Transcribe exactly the lines that fall between the one holding "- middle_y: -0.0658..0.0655" and the one holding "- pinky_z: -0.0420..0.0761", inclusive, from the entries below.

» Records drawn from a dataset
......
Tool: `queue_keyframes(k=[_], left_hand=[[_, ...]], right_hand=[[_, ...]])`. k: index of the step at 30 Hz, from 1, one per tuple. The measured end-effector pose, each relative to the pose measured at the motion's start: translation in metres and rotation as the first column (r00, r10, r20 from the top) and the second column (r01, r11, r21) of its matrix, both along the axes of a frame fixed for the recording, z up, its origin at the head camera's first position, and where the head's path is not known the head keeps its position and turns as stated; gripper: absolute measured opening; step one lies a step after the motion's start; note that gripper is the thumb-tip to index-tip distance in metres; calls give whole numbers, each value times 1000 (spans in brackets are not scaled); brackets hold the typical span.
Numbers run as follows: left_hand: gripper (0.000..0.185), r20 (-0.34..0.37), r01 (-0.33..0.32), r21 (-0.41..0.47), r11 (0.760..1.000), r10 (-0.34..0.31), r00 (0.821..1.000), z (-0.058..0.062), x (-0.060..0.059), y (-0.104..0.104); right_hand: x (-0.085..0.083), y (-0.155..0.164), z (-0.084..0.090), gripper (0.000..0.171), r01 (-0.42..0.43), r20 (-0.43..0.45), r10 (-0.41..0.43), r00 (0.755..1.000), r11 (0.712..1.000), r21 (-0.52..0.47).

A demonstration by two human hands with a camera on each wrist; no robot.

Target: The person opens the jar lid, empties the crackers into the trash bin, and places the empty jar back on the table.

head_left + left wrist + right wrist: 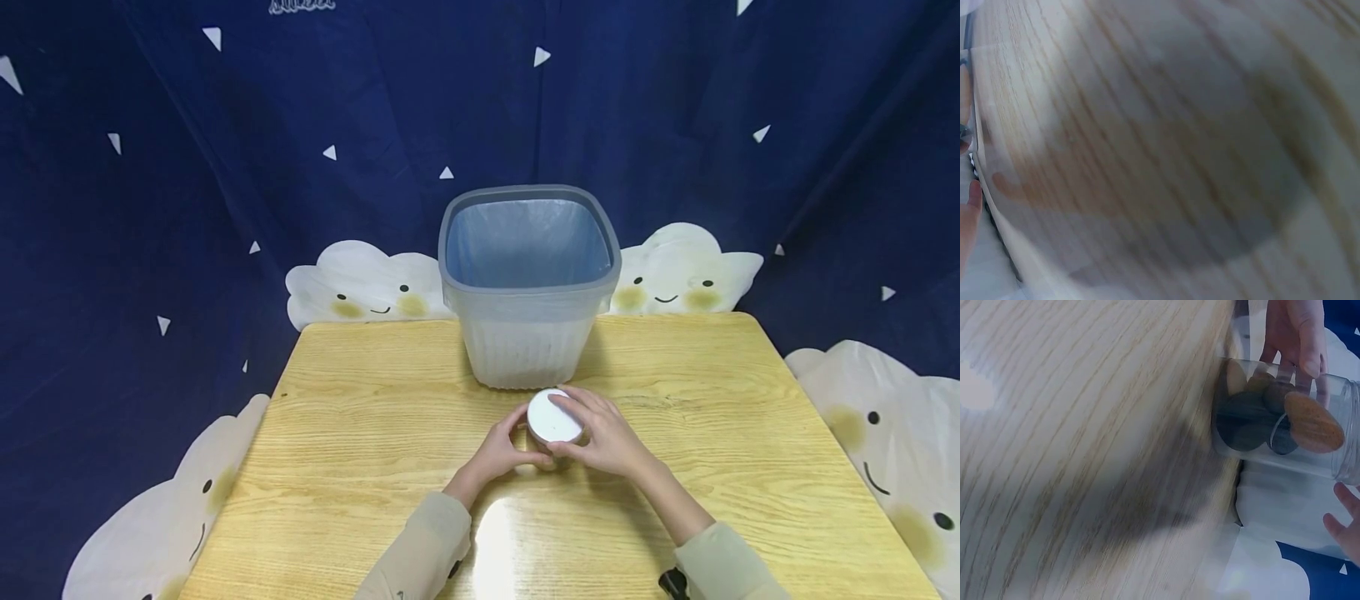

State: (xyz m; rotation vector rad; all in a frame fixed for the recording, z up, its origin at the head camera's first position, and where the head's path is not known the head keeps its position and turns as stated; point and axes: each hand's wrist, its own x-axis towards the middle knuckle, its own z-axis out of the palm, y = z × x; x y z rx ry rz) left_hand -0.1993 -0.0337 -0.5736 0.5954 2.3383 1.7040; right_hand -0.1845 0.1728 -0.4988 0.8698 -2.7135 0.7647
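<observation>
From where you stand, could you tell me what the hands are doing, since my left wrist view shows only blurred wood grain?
Observer: Both hands hold a small clear jar with a white lid on the wooden table.
Operator: Thank you; which hand is where?
Observer: The left hand grips the jar's side, and the right hand has its fingers curled over the lid.
Operator: Is there anything in the jar?
Observer: Yes, the right wrist view shows round dark and brown pieces inside; I cannot tell what they are.
Operator: Is anything else close by?
Observer: A grey bin with a pale liner stands just behind the jar.
</observation>
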Motion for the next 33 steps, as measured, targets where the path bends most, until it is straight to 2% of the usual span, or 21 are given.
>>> queue_keyframes(k=[17,33], left_hand=[[85,38,21,3,1000,-21,999,2,0,-2],[86,6,7,-1,1000,-7,1000,-2,-3,-1]], right_hand=[[-6,5,5,71,-77,40,76,996,997,10],[-15,11,8,72,-193,75,192,979,981,3]])
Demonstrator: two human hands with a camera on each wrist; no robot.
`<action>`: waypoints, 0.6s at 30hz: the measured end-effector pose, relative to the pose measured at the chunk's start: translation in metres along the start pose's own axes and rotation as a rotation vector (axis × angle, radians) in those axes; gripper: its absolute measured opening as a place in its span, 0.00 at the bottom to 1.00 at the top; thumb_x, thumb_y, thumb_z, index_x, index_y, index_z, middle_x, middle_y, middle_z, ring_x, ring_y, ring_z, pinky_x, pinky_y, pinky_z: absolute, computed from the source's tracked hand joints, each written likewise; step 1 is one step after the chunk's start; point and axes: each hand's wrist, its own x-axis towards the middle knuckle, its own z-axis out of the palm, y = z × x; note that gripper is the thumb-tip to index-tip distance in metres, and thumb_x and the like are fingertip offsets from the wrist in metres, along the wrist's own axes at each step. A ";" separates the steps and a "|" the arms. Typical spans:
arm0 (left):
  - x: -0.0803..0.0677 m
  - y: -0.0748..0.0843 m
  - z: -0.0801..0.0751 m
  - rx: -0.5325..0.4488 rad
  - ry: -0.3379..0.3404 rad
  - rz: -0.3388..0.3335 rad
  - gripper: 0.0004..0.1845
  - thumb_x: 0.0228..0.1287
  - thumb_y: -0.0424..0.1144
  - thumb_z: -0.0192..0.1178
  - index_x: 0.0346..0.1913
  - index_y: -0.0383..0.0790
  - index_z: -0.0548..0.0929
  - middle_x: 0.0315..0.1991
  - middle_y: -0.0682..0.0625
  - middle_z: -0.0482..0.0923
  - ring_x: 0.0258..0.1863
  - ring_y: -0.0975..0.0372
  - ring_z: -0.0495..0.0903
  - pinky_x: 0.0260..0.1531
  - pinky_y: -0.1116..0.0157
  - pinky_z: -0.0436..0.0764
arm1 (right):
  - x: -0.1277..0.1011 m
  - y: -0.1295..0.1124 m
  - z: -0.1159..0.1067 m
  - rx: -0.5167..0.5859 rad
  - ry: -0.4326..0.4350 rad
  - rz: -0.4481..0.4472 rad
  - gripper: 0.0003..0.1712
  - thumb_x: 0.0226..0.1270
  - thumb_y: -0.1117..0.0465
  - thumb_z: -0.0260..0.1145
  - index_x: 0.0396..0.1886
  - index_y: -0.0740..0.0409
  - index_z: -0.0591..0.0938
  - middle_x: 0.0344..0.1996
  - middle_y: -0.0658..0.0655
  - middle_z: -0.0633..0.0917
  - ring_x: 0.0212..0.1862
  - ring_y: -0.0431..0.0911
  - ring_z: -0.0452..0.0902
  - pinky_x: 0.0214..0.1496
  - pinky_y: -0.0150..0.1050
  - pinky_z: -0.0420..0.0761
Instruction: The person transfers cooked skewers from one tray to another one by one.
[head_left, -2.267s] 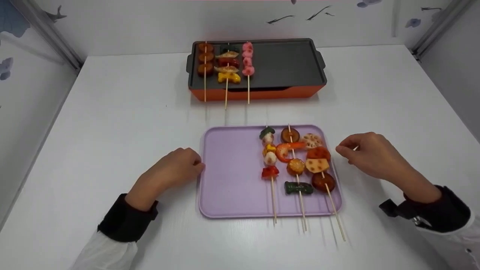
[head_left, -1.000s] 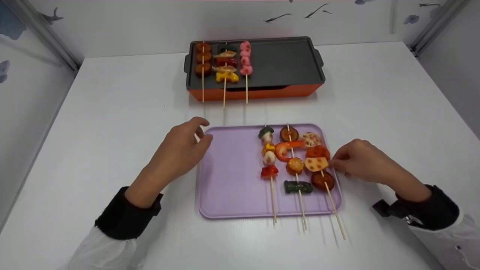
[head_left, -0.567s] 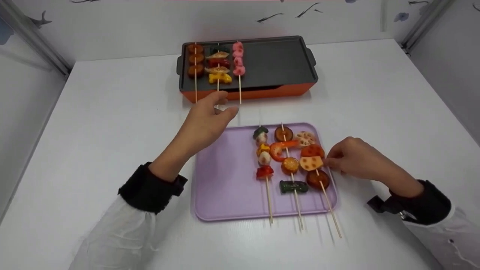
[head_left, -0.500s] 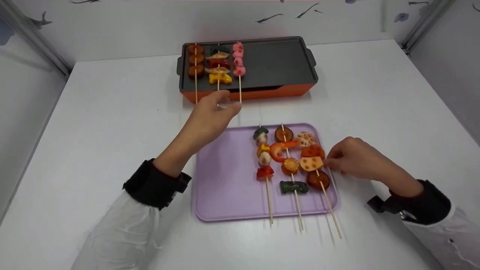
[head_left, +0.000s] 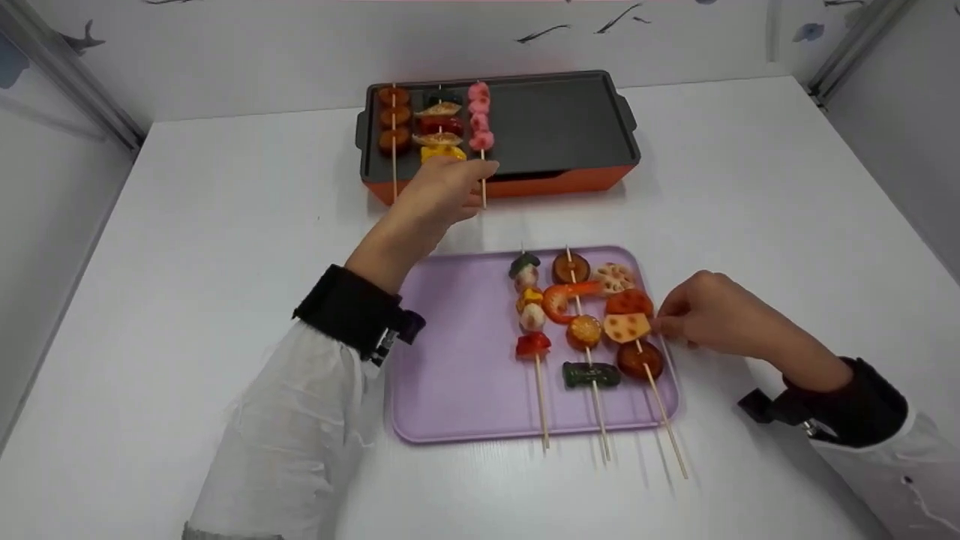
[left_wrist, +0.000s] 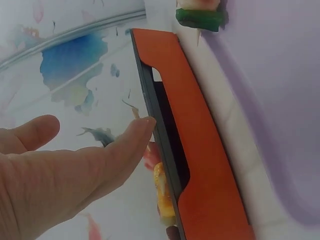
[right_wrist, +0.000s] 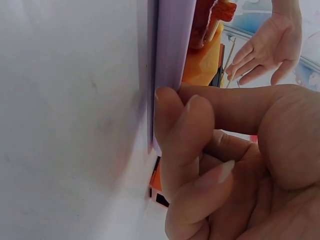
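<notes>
In the head view my left hand is at the front edge of a black-topped, orange tabletop grill. Its fingers are extended beside the stick of a skewer of pink balls. The left wrist view shows the thumb apart from the straight fingers, close to the grill's rim. My right hand pinches the right rim of a purple tray between thumb and finger, seen close up in the right wrist view. Beside those fingertips lies a skewer with lotus root and a yellow slice.
On the tray also lie a mushroom-and-pepper skewer and a shrimp-and-corn skewer, their sticks over the front rim. The grill's left side bears a skewer of brown rounds and a mixed vegetable skewer. A patterned wall stands behind.
My left hand has moved from the tray's left edge up to the grill's front, turning over at the pink skewer's stick. My right hand has come in to the tray's right rim and stayed there.
</notes>
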 end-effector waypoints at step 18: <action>0.039 -0.014 0.012 -0.475 0.159 -0.003 0.19 0.76 0.30 0.61 0.65 0.27 0.75 0.47 0.32 0.83 0.33 0.52 0.87 0.44 0.60 0.87 | -0.001 0.001 0.001 0.005 0.010 0.012 0.09 0.71 0.61 0.71 0.31 0.60 0.90 0.16 0.50 0.80 0.21 0.44 0.73 0.23 0.36 0.69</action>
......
» Exercise result
  - middle_y: -0.0658..0.0655
  - middle_z: -0.0633..0.0917
  - ring_x: 0.0212..0.1862
  - ring_y: -0.0431..0.0911
  - ring_z: -0.0452..0.0902
  - pinky_x: 0.0214..0.1496
  - pinky_y: -0.0150..0.1050
  - pinky_z: -0.0420..0.0761

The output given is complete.